Posted to dev@lucene.apache.org by Michael McCandless <lu...@mikemccandless.com> on 2007/04/05 17:54:58 UTC

Re: Eliminate postings hash (was Re: improve how IndexWriter uses RAM...)

"Marvin Humphrey" <ma...@rectangular.com> wrote:
> 
> On Apr 5, 2007, at 3:58 AM, Michael McCandless wrote:
> 
> > The one thing that still baffles me is: I can't get a persistent
> > Posting hash to be any faster.
> 
> Don't use a hash, then.  :)
> 
> KS doesn't.
> 
>    * Give Token a "position" member.
>    * After you've got accumulated all the Tokens, calculate
>      position for each token from the position increment.
>    * Arrange the postings in an array sorted by position.
>    * Count the number of postings in a row with identical
>      text to get freq.
> 
> Relevant code from KinoSearch::Analysis::TokenBatch below.

OOOOOH!  I like that approach!

So you basically do not "de-dup" by field+term on your first pass
through the tokens in the doc (which is "roughly" what that hash
does).  Instead, append all tokens in an array, then sort first by
field+text and second by position?  This is done for each document
right?

This seems like it could be a major win!

Did you every compare this approach against hash (or other de-dup data
structure, letter trie or something) approach?

I guess it depends on how many total terms you have in the doc vs how
many unique terms you have in the doc.  Qsort is NlogN, and, the
comparison of 2 terms is somewhat costly.  With de-duping, you pay a
hash lookup/insert cost (plus cost of managing little int buffers to
hold positions/offsets/etc) per term, but then only qsort on the
number of unique terms.

Whereas with your approach you don't pay any deduping cost but your
qsort is on total # terms, not total # unique terms.  I bet your
approach is quite a bit faster for small to medium sized docs (by
far the "norm") but not faster for very large docs?  Or maybe it's
even faster for very large docs because qsort is so darned fast :)

Mike

---------------------------------------------------------------------
To unsubscribe, e-mail: java-dev-unsubscribe@lucene.apache.org
For additional commands, e-mail: java-dev-help@lucene.apache.org

Re: Eliminate postings hash (was Re: improve how IndexWriter uses RAM...)

Posted by Michael McCandless <lu...@mikemccandless.com>.

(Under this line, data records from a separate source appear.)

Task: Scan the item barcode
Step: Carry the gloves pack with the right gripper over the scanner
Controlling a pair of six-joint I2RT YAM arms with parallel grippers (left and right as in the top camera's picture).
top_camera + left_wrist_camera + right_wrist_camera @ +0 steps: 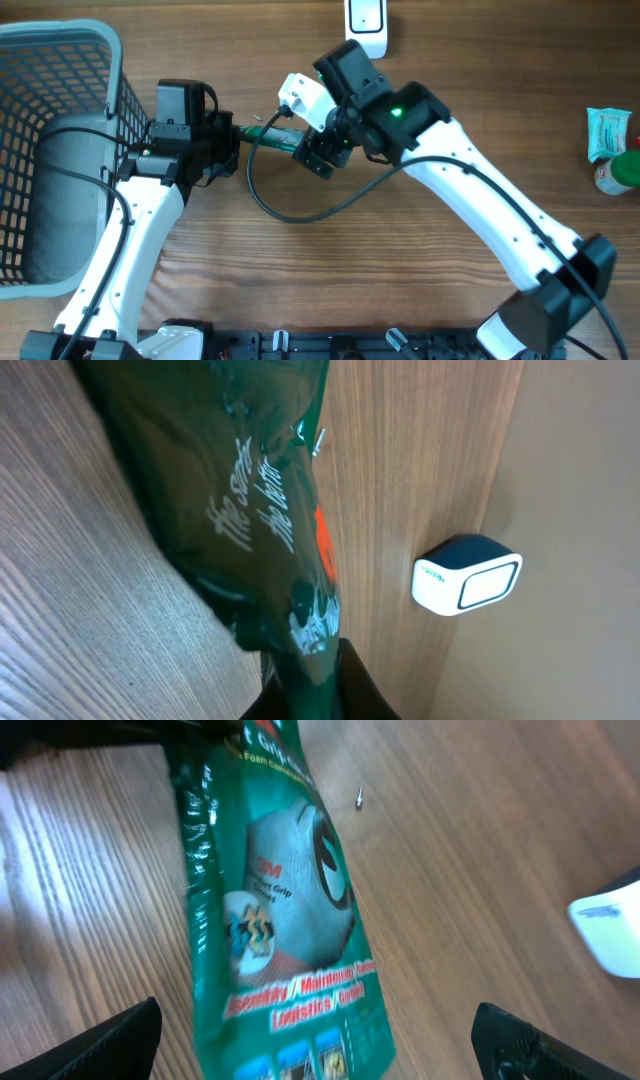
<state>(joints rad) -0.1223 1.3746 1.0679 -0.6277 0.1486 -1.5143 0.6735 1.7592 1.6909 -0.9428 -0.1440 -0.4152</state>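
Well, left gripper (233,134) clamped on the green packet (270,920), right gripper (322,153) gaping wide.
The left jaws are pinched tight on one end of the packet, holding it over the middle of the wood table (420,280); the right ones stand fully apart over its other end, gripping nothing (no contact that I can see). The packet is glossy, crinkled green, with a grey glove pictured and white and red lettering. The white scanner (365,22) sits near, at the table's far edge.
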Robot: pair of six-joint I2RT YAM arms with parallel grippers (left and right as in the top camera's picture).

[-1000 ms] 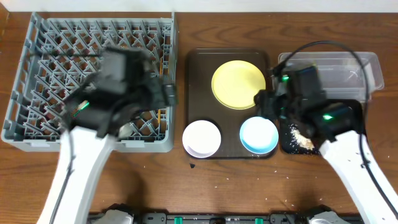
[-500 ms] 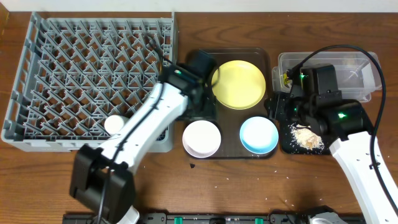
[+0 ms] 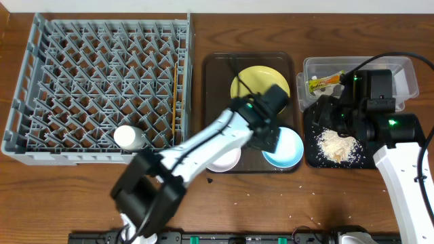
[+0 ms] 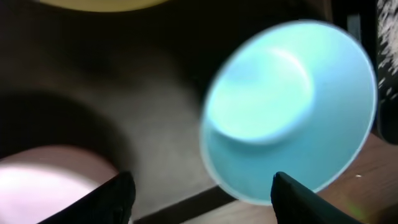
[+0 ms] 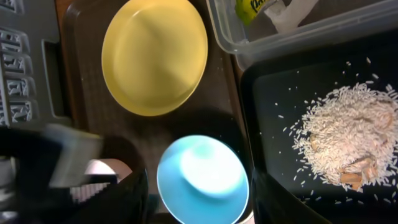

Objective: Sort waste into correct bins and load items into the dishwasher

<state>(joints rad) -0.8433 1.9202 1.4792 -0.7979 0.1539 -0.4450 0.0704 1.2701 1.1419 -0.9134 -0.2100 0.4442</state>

"Marvin Humphrey" <ma...@rectangular.com> wrote:
> 
> On Apr 5, 2007, at 8:54 AM, Michael McCandless wrote:
> 
> > So you basically do not "de-dup" by field+term on your first pass
> > through the tokens in the doc (which is "roughly" what that hash
> > does).  Instead, append all tokens in an array, then sort first by
> > field+text and second by position?  This is done for each document
> > right?
> 
> Almost.  The sorting is done per-field.
>
> Token doesn't have a "field", so comparison is cheaper than you're  
> thinking.

Got it.  I've done exactly that (process one field's tokens at a time)
with LUCENE-843 as well.

> > Did you every compare this approach against hash (or other de-dup data
> > structure, letter trie or something) approach?
> 
> KS used to use hashing, though it wasn't directly analogous to how  
> Lucene does things.  I've only tried these two techniques.  This was  
> faster by about 30%, but the difference is not all in the de-duping.

OK.  30% is very nice :)

> KS is concerned with preparing serialized postings to feed into an  
> external sorter.  In the hashing stratagem, every position added to a  
> term_text => serialized_posting pair in the hash requires a string  
> concatenation onto the end of serialized_posting, and thus a call to  
> realloc().
>
> Besides switching out hashing overhead for qsort overhead, the  
> sorting technique also allows KS to know up front how many positions  
> are associated with each posting, so the memory for the serialized  
> string only has to be allocated once.

Yeah those realloc()'s are costly (Lucene trunk has them too).  In
LUCENE-843 I found a way to share large int[] arrays so that a given
posting uses slices into the shared arrays instead of doing reallocs.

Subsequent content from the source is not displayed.